Skipped two test cases related to securityContext.runAsUser field as they both should fail in kind clusters. The reason is those fields are automatically set by SCC in OCP clusters, whereas in kind clusters will be kept as nil in both pod and container level, which is not comformant to best practices. They started failing in certsuite qe workflow jobs for the PR that fixes the implementation of the runAsUser check: redhat-best-practices-for-k8s/certsuite#2617
redhat-best-practices-for-k8s · Dec 10, 2024 · 61c8183 · 61c8183
1 parent 1540654
commit 61c8183
Showing 1 changed file with 16 additions and 0 deletions.

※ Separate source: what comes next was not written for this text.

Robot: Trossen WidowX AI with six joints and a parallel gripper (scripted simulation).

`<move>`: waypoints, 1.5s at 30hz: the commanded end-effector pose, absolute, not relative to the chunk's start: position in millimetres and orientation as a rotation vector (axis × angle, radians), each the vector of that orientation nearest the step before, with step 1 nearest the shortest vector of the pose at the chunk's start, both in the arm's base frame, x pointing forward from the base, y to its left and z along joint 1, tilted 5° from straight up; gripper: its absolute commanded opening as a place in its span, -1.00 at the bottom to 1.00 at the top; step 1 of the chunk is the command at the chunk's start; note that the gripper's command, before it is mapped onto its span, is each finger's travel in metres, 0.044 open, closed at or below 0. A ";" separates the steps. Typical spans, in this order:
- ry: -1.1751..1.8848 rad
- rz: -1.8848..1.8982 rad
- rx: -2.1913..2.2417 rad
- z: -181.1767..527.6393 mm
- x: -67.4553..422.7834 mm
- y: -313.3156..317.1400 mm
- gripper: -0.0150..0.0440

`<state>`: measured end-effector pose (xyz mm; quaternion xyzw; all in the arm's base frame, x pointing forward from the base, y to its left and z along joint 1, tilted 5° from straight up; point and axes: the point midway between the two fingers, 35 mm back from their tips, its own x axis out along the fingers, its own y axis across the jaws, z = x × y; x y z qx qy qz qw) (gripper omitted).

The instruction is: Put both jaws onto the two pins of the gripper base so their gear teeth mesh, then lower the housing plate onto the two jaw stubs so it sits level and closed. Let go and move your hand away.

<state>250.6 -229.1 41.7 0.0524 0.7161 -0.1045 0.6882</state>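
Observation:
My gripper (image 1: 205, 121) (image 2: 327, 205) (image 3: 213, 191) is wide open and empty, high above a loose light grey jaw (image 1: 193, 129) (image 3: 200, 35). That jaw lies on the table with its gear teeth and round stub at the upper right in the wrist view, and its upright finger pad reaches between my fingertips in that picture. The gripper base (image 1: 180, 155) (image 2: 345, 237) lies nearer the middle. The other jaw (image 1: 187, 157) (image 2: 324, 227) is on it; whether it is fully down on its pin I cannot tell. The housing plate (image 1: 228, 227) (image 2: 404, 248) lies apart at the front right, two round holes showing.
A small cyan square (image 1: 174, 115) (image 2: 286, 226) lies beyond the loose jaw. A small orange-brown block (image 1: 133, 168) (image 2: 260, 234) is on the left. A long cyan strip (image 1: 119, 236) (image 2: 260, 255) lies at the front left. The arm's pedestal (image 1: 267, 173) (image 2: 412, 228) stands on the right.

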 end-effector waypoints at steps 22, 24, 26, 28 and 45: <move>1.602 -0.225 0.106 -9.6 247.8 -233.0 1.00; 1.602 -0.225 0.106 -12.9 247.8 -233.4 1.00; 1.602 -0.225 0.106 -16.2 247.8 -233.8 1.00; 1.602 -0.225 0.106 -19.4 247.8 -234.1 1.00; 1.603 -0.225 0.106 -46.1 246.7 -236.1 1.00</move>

diff --git a/tests/accesscontrol/tests/access_control_container_non-root_user_id.go b/tests/accesscontrol/tests/access_control_container_non-root_user_id.go
@@ -39,6 +39,14 @@ var _ = Describe("Access-control non-root user,", func() {
 
 	// 56427
 	It("one deployment, one pod, does not have securityContext RunAsUser 0", func() {
+		if globalhelper.IsKindCluster() {
+			// This test case deploys a pod without any securityContext fields in both pod and container level. In OCP,
+			// the most restrictive SecurityContextConstraint resource will be selected, making those fields to be automatically
+			// set with the appropriate values. In kind clusters, there's no SCC so both fields will be kept as nil, which makes
+			// this test case to fail.
+			Skip("This test case is not supported in non-OCP clusters.")
+		}
+
 		By("Define deployment with securityContext RunAsUser not specified")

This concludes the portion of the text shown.